Or, if your source engine is one of the Java engines (Oracle, DB2® for Linux®, UNIX®, and Windows®, SQL Server, Informix®, etc.), you can use that engine as a target and configure a loop-back replication.
Depending on your environment and latency requirements, you have a couple of choices for integrating InfoSphere CDC with your InfoSphere Streams application:
- Use the CDC for DataStage engine to stage transactions into flat files, after which the InfoSphere Streams application can process them in batches (Scenario 1).
- Deploy a CDC target engine user exit to directly feed the InfoSphere Streams application via a TCP/IP socket or a named pipe (Scenario 2).
This article discusses the pros and cons of both of these integration methods and provides application examples for illustration.
Independent of which choice you make, a CDC source engine captures the changes from the database log and when a transaction is committed, its operations are sent to the CDC target engine to be applied.
Feeding an InfoSphere Streams application with data coming from a transactional system is a natural fit for event processing (as discussed in Sample use case).

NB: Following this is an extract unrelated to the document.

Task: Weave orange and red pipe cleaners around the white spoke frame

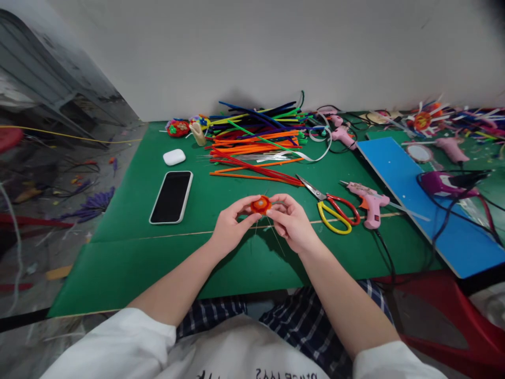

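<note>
Between my two hands, just above the green table (185, 263), is a small orange-red pipe-cleaner flower (261, 204) with a pale centre. Thin wires stick out below it. My left hand (235, 221) pinches its left edge between thumb and fingers. Fingers of my right hand (291, 220) are closed on its right edge. Scissors (333, 208) with one red and one yellow handle lie partly open to the right of my right hand. Beyond the flower is a heap of coloured pipe cleaners (256, 142), mostly orange and red at the front.
A phone (171, 197) and a white earbud case (174, 157) lie at left. To the right are a pink glue gun (366, 200) with its cord, a blue board (410, 184) and a purple tool (442, 184). A wall (256, 52) stands behind the table.
</note>
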`<state>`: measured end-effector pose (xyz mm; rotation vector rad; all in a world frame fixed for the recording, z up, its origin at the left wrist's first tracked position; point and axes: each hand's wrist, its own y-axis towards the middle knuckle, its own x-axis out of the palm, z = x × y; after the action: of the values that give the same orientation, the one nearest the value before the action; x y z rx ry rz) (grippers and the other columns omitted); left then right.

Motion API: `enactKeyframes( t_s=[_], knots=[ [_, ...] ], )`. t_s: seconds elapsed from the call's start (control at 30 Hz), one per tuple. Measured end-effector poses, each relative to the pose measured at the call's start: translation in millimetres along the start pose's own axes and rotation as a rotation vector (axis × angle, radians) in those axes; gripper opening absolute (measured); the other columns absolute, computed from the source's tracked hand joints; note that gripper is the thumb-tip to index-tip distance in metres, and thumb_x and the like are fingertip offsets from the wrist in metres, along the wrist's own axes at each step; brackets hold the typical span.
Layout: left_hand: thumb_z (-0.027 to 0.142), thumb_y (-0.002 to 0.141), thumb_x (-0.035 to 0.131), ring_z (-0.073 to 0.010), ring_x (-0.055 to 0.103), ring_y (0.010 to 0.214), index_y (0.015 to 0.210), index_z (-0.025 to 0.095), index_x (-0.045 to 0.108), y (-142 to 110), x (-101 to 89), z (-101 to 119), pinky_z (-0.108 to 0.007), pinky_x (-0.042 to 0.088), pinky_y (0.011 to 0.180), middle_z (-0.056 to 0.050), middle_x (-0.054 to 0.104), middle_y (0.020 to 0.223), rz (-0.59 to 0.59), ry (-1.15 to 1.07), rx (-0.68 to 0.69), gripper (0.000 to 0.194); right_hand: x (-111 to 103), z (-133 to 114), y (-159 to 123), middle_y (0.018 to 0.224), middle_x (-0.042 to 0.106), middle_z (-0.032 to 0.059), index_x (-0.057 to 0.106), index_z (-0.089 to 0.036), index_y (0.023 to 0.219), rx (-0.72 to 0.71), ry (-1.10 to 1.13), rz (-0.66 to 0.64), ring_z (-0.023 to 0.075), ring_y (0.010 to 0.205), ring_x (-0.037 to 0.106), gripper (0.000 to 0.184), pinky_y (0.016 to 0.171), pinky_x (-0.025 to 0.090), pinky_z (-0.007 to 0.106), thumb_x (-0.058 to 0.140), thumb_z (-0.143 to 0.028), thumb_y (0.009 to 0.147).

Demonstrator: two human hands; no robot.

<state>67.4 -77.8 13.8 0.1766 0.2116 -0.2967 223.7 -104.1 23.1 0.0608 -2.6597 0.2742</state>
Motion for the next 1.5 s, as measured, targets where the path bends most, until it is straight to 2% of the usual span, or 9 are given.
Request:
enactKeyframes(
  t_s=[0.23, 0.57, 0.77, 0.83, 0.93, 1.1, 1.33, 1.43, 1.5],
  knots=[
    [0.031, 0.071, 0.066, -0.0147, 0.063, 0.083, 0.110, 0.022, 0.059, 0.4, -0.3, 1.3, -0.031, 0.050, 0.081, -0.005, 0.066, 0.103, 0.011, 0.041, -0.005, 0.041, -0.9, -0.4, 1.6, 0.070, 0.055, -0.0066, 0.051, -0.019, 0.089, 0.026, 0.027, 0.014, -0.0013, 0.030, 0.041, 0.024, 0.024, 0.022, 0.010, 0.065, -0.024, 0.071],
    [0.032, 0.081, 0.053, -0.0146, 0.065, 0.074, 0.119, 0.022, 0.054, -3.6, -4.9, 2.6, -0.029, 0.053, 0.074, -0.004, 0.069, 0.096, -0.026, 0.189, 0.066, 0.040, -1.2, -3.2, 1.3, 0.064, 0.049, -0.0092, 0.051, -0.020, 0.086, -0.028, 0.015, 0.048, -0.0042, 0.028, 0.029, 0.022, 0.026, 0.018, 0.010, 0.066, -0.022, 0.070],
    [0.018, 0.081, 0.049, -0.0157, 0.063, 0.081, 0.107, 0.021, 0.061, 0.7, -22.1, 0.7, -0.031, 0.050, 0.079, -0.003, 0.069, 0.087, 0.288, 0.427, 0.404, 0.029, -9.6, -12.0, 1.6, 0.060, 0.042, -0.0110, 0.049, -0.021, 0.086, -0.011, 0.040, 0.040, -0.0037, 0.029, 0.024, 0.023, 0.027, 0.015, 0.011, 0.065, -0.022, 0.070],
    [0.012, 0.078, 0.049, -0.0162, 0.061, 0.083, 0.108, 0.021, 0.060, 4.3, -27.2, -0.9, -0.032, 0.049, 0.079, -0.004, 0.068, 0.090, 0.241, 0.479, 0.488, 0.033, -12.5, -15.3, 0.9, 0.058, 0.041, -0.0111, 0.049, -0.021, 0.085, 0.020, 0.059, 0.010, -0.0033, 0.029, 0.024, 0.022, 0.027, 0.014, 0.011, 0.065, -0.021, 0.070],
    [0.006, 0.076, 0.044, -0.0178, 0.060, 0.089, 0.113, 0.021, 0.058, 7.8, -32.6, -2.7, -0.035, 0.048, 0.080, -0.005, 0.066, 0.096, 0.050, 0.532, 0.528, 0.042, -16.5, -21.2, -1.0, 0.051, 0.038, -0.0117, 0.049, -0.021, 0.081, 0.070, 0.080, -0.055, -0.0018, 0.029, 0.024, 0.017, 0.028, 0.014, 0.011, 0.063, -0.021, 0.072],
    [0.009, 0.076, 0.045, -0.0200, 0.060, 0.094, 0.114, 0.022, 0.058, 6.9, -35.8, -0.8, -0.039, 0.045, 0.087, -0.005, 0.066, 0.099, -0.074, 0.483, 0.448, 0.043, -23.7, -28.1, -3.4, 0.047, 0.034, -0.0122, 0.048, -0.021, 0.078, 0.123, 0.105, -0.104, -0.0011, 0.030, 0.021, 0.015, 0.028, 0.014, 0.010, 0.063, -0.021, 0.073],
    [0.011, 0.075, 0.046, -0.0180, 0.064, 0.074, 0.102, 0.018, 0.062, 9.6, -36.4, -5.5, -0.036, 0.053, 0.072, -0.005, 0.068, 0.084, 0.039, -0.180, 0.127, 0.033, -32.3, -25.8, -3.3, 0.045, 0.027, -0.0130, 0.049, -0.024, 0.082, 0.173, 0.186, -0.160, 0.0005, 0.031, 0.011, 0.016, 0.027, 0.011, 0.011, 0.062, -0.023, 0.073],
    [0.005, 0.069, 0.045, -0.0164, 0.063, 0.075, 0.096, 0.018, 0.065, 9.8, -36.8, -7.6, -0.033, 0.053, 0.071, -0.005, 0.068, 0.086, 0.108, -0.032, 0.163, 0.036, -33.7, -25.7, -3.4, 0.045, 0.028, -0.0132, 0.050, -0.024, 0.082, 0.211, 0.240, -0.197, 0.0002, 0.031, 0.009, 0.015, 0.027, 0.011, 0.010, 0.062, -0.022, 0.073],
    [0.005, 0.070, 0.047, -0.0151, 0.062, 0.076, 0.090, 0.019, 0.067, 9.6, -37.8, -7.4, -0.030, 0.052, 0.068, -0.004, 0.067, 0.088, 0.241, 0.124, 0.257, 0.032, -35.0, -27.0, -3.5, 0.046, 0.030, -0.0133, 0.051, -0.023, 0.082, 0.224, 0.281, -0.194, -0.0001, 0.032, 0.008, 0.015, 0.027, 0.011, 0.009, 0.062, -0.020, 0.073]
  ],
)
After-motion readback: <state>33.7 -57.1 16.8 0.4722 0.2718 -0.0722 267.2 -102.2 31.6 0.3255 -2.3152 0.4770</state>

Processing data from such a system, however, should not be confused with transactional processing by the InfoSphere Streams application. A transaction, also called a unit of work, is persisted in the database when a commit is performed. If the transactions were replicated to a CDC database engine and applied to a target database, CDC would retain transaction consistency and perform a database-commit operation on the target end. If the target side is an InfoSphere Streams application, CDC cannot perform this two-way commit. As soon as operations are dispatched to the InfoSphere Streams application via the user exit, CDC is no longer aware whether or not they have been fully processed.
You should avoid using InfoSphere Streams when you cannot afford or handle losing or duplicating a record change or even an entire transaction. For such applications, Enterprise Service Buses (ESBs) and Extract Transform and Load (ETL) solutions are better suited. InfoSphere Streams applications excel, when fast analysis and event handling on large volumes of moving data is required.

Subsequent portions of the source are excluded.